Lisa Ramjit

Personal information
- Full name: Lisa Ramjit
- Born: 1 October 2004 (age 21) Washington, D.C.
- Batting: Right-handed
- Bowling: Right-arm medium

International information
- National side: United States;
- T20I debut (cap 8): 17 May 2019 v Canada
- Last T20I: 18 September 2022 v Scotland

Career statistics
| Competition | WT20I |
| Matches | 14 |
| Runs scored | 137 |
| Batting average | 27.40 |
| 100s/50s | 0/0 |
| Top score | 48* |
| Balls bowled | 150 |
| Wickets | 7 |
| Bowling average | 13.28 |
| 5 wickets in innings | 0 |
| 10 wickets in match | 0 |
| Best bowling | 3/11 |
| Catches/stumpings | 2/– |
- Source: Cricinfo, 10 November 2022

= Lisa Ramjit =

American cricketer

Lisa Ramjit (born 1 October 2004) is an American cricketer. She made her Women's Twenty20 International (WT20I) debut for the United States women's cricket team on 17 May 2019, against Canada, in the 2019 ICC Women's Qualifier Americas tournament.
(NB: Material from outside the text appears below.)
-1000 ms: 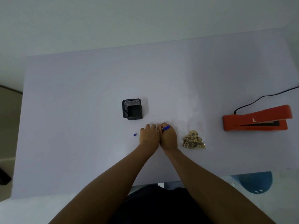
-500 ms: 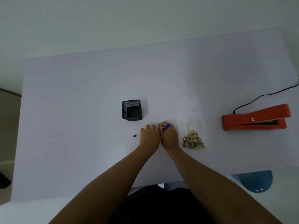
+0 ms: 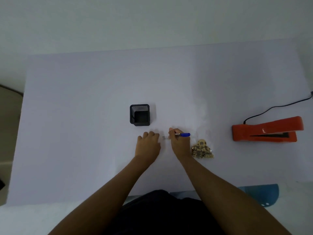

In August 2019, she was named in United States' squad for the 2019 ICC Women's World Twenty20 Qualifier tournament in Scotland. She played in the United States' opening match of the tournament, on 31 August 2019, against Scotland.

In February 2021, she was named in the Women's National Training Group by the USA Cricket Women's National Selectors ahead of the 2021 Women's Cricket World Cup Qualifier and the 2021 ICC Women's T20 World Cup Americas Qualifier tournaments. In October 2021, she was named in the American team for the 2021 Women's Cricket World Cup Qualifier tournament in Zimbabwe.

==Personal life==
Her parents moved to the United States from Guyana, where they both played cricket. They are also of Indian descent. She grew up in Bowie, Maryland.